Fretwell and Hunley quickly made their way back to Mobile and shared news of DeKalb’s sinking with other Singer members. Singer himself arrived in Mobile a few days later, just in time to witness the long-awaited launching of their group’s submarine. Soon after its successful trial, General John Slaughter sent a message to General P.G.T. Beauregard in Charleston: “July 31, 1863. My Dear General: This will be handed you by Messrs. B. Watson and B.A. Whitney, the inventors of a Submarine boat which they desire to submit to you for examination.…So far as I am able to judge I can see no reason why it should not answer all our sanguine expectations.”
Actually, word of the submarine’s existence had already reached Beauregard by way of Brown, who had recently been transferred to Charleston. Fretwell had briefed Brown about the submarine some weeks earlier. Upon hearing of the secret weapon, Beauregard dispatched a telegram to Mobile: “August 2, 1863. General Maury: Commander Brown C.S.N. informs me Mr. Fretwell has a submarine boat which could be used here successfully. If so please order, with consent of owners, transportation for it and party to work it.” Beauregard didn’t know that Whitney and Watson were already en route to Charleston, hoping to meet him.
The submarine would be christened H.L. Hunley after its most active supporter. Within days the bulk of the Singer group had made arrangements to join in the venture.
In late August the hand-cranked submarine, with its buoyant trailing contact mine, made at least three nocturnal attempts against Federal monitors in the harbor. For an unknown reason, however, the group wouldn’t allow a Confederate naval officer to accompany it on patrols. That decision, combined with the fact their various evening expeditions seemed to accomplish nothing, quickly prompted military authorities to seize the submarine and turn it over to the Confederate Navy.

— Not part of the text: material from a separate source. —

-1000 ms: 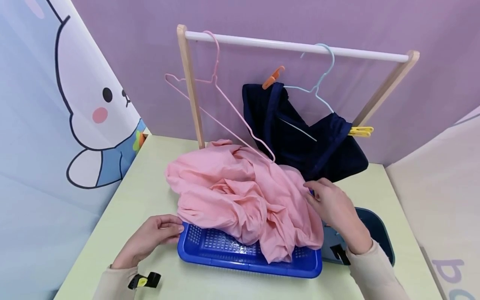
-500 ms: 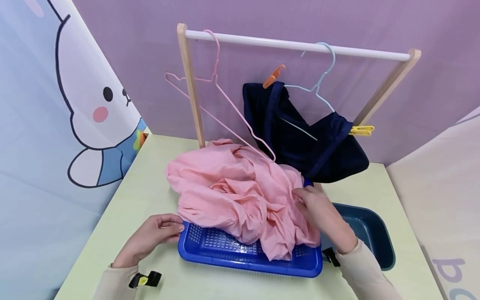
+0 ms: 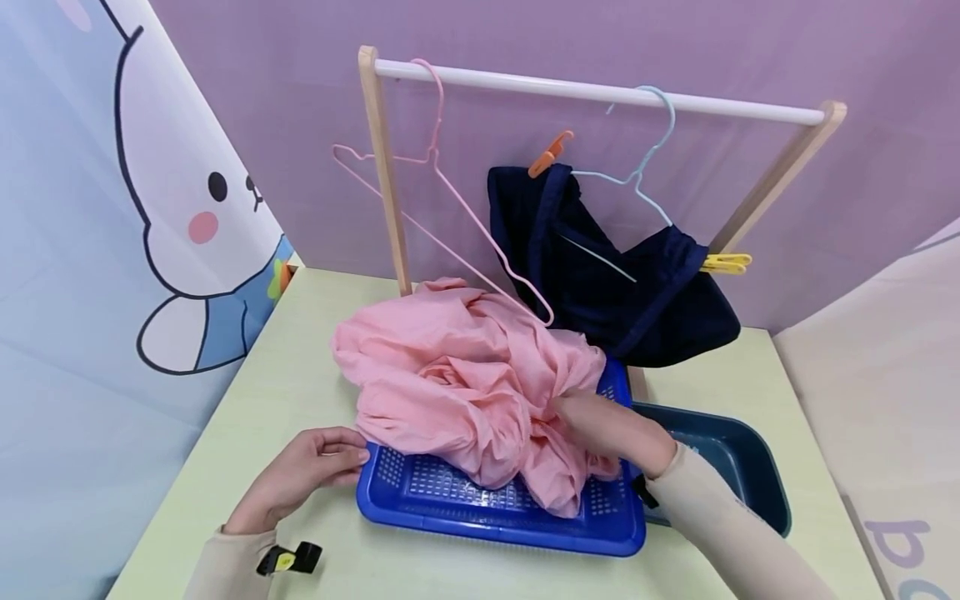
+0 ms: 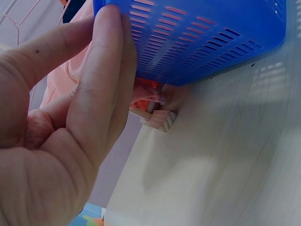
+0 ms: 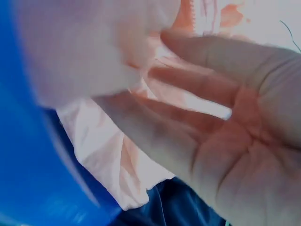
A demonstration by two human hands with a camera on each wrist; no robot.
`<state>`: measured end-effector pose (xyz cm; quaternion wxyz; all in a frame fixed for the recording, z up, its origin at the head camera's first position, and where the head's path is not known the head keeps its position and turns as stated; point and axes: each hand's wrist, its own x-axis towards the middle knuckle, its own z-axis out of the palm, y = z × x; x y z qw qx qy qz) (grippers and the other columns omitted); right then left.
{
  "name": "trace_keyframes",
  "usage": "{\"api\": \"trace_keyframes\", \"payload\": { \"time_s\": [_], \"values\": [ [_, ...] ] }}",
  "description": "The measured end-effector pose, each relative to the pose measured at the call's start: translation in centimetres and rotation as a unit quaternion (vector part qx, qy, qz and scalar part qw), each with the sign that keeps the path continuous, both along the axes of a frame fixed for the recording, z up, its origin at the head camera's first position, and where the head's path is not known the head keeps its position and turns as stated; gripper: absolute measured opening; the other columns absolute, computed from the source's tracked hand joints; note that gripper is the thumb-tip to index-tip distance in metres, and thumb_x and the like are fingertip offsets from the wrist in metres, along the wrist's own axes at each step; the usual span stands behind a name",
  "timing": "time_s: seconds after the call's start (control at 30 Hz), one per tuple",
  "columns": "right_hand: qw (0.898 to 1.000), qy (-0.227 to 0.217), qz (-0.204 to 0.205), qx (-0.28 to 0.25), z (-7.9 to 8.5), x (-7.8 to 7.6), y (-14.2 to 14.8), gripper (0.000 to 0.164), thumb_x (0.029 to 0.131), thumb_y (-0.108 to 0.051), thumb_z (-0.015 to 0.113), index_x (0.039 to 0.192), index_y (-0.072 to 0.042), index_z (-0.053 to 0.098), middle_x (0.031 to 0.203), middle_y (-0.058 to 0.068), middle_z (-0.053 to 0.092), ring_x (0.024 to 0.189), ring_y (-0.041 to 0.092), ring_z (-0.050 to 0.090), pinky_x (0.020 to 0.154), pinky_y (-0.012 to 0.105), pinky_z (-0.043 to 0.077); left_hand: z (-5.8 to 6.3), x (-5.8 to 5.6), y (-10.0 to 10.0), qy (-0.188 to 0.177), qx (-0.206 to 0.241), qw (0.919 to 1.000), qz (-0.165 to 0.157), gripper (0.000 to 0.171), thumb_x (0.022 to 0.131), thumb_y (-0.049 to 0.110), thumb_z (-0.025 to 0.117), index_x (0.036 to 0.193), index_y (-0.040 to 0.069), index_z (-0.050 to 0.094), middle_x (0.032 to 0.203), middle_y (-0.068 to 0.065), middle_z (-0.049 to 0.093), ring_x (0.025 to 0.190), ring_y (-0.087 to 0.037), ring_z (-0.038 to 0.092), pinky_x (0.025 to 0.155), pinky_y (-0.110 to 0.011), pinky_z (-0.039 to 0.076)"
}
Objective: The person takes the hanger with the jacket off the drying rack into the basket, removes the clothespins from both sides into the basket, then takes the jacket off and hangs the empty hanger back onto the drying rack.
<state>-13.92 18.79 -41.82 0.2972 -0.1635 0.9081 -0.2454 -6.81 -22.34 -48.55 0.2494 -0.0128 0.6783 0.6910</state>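
Note:
A crumpled pink garment (image 3: 472, 367) lies heaped in and over a blue perforated basket (image 3: 487, 527). My left hand (image 3: 307, 471) holds the basket's left rim; the left wrist view shows fingertips (image 4: 108, 19) at its upper edge. My right hand (image 3: 600, 421) is at the garment's right side. In the right wrist view its fingers (image 5: 150, 134) reach fairly straight against the pink cloth, with the thumb apart from them. Folds of cloth hide the tips of those fingers. A zip shows on the garment near the thumb.
Behind the basket stands a wooden rack with a white rail (image 3: 525, 82). From it hang a pink hanger (image 3: 472, 217) and a light blue hanger (image 3: 643, 167) bearing a dark blue garment (image 3: 585, 275), with orange and yellow clips (image 3: 726, 263). A dark teal tub (image 3: 738, 462) sits at right.
My right hand has moved left and inward, and the garment's right side has shifted inward with it. More of the basket's right rim shows. The left hand has stayed in place.

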Motion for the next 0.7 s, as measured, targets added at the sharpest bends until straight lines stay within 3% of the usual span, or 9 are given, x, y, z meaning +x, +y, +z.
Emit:
{"api": "trace_keyframes", "payload": {
  "time_s": [0.03, 0.1, 0.2, 0.3, 0.4, 0.5, 0.63, 0.7],
  "values": [
    [1.000, -0.020, 0.011, 0.007, -0.1, -0.1, -0.3, 0.017, 0.103, -0.015, 0.054, 0.118, -0.009, 0.058, 0.087, 0.006, 0.053, 0.084, 0.019, 0.056, 0.069, 0.031, 0.047, 0.0, 0.0, 0.0, 0.002, 0.002, 1.0000, -0.001, 0.030, 0.096, 0.006, 0.067, 0.115, -0.016, 0.058, 0.099, -0.014, 0.070, 0.088, -0.022, 0.071, 0.080, -0.038, 0.060],
    [0.995, -0.011, 0.096, 0.032, -0.3, -0.4, -0.8, 0.017, 0.099, -0.008, 0.061, 0.116, -0.009, 0.060, 0.084, 0.005, 0.053, 0.080, 0.016, 0.057, 0.067, 0.027, 0.048, 0.0, -0.1, 0.1, 0.000, 0.002, 1.0000, -0.001, 0.030, 0.096, 0.005, 0.066, 0.115, -0.016, 0.057, 0.099, -0.014, 0.070, 0.087, -0.021, 0.071, 0.080, -0.037, 0.060],
    [0.975, 0.029, 0.210, 0.070, -1.0, -0.9, -1.6, 0.014, 0.093, -0.001, 0.067, 0.102, -0.012, 0.065, 0.074, 0.000, 0.054, 0.069, 0.012, 0.057, 0.059, 0.023, 0.049, 0.0, -0.2, 0.1, -0.001, 0.002, 1.0000, -0.002, 0.030, 0.096, 0.006, 0.066, 0.115, -0.016, 0.057, 0.100, -0.014, 0.070, 0.087, -0.021, 0.071, 0.080, -0.038, 0.060],
    [0.960, 0.040, 0.265, 0.079, -1.8, -1.3, -2.2, 0.017, 0.090, 0.003, 0.068, 0.092, -0.013, 0.066, 0.070, -0.004, 0.052, 0.064, 0.009, 0.055, 0.056, 0.021, 0.047, 0.1, -0.2, 0.2, 0.000, 0.006, 1.0000, -0.004, 0.030, 0.096, 0.006, 0.066, 0.115, -0.016, 0.058, 0.099, -0.014, 0.070, 0.087, -0.021, 0.071, 0.080, -0.038, 0.060],
    [0.956, 0.039, 0.278, 0.081, -2.4, -1.5, -2.5, 0.018, 0.089, 0.004, 0.068, 0.091, -0.014, 0.066, 0.073, -0.006, 0.051, 0.067, 0.008, 0.053, 0.062, 0.019, 0.045, 0.1, -0.2, 0.2, 0.003, 0.014, 0.9999, -0.006, 0.028, 0.096, 0.005, 0.066, 0.114, -0.016, 0.058, 0.099, -0.014, 0.070, 0.086, -0.021, 0.071, 0.080, -0.038, 0.060],
    [0.960, 0.030, 0.266, 0.076, -2.5, -1.4, -2.7, 0.019, 0.091, 0.003, 0.068, 0.095, -0.015, 0.066, 0.074, -0.005, 0.053, 0.069, 0.008, 0.055, 0.064, 0.020, 0.047, 0.0, -0.2, 0.1, 0.005, 0.018, 0.9998, -0.007, 0.027, 0.096, 0.004, 0.066, 0.113, -0.016, 0.058, 0.098, -0.014, 0.071, 0.086, -0.021, 0.071, 0.079, -0.037, 0.060],
    [0.970, 0.011, 0.233, 0.070, -1.2, -1.3, -2.5, 0.022, 0.093, 0.000, 0.067, 0.106, -0.017, 0.065, 0.078, -0.003, 0.056, 0.073, 0.008, 0.057, 0.065, 0.022, 0.049, -0.1, -0.2, 0.0, 0.003, 0.014, 0.9999, -0.007, 0.028, 0.096, 0.005, 0.067, 0.113, -0.015, 0.058, 0.099, -0.014, 0.070, 0.087, -0.022, 0.071, 0.080, -0.038, 0.060],
    [0.971, 0.027, 0.230, 0.059, -0.2, -1.2, -2.2, 0.021, 0.095, 0.001, 0.064, 0.107, -0.016, 0.064, 0.080, -0.002, 0.055, 0.076, 0.010, 0.056, 0.068, 0.024, 0.049, -0.2, -0.1, -0.1, -0.001, 0.008, 1.0000, -0.005, 0.029, 0.096, 0.006, 0.067, 0.113, -0.015, 0.058, 0.099, -0.014, 0.070, 0.088, -0.022, 0.071, 0.081, -0.038, 0.059]
  ]
}}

Singer soon received both good and bad news about his inventions and operations. The bad news was that Gus Whitney, one of the original Hunley investors, had died from pneumonia after serving on the vessel. The good news was that, while attending meetings in Richmond, Singer received a Confederate patent for his mine design. After the military seized Hunley, however, an untested crew of Confederate sailors that had volunteered to man the submarine accidentally sank it next to the Fort Johnson docks, with five of the nine men aboard drowning.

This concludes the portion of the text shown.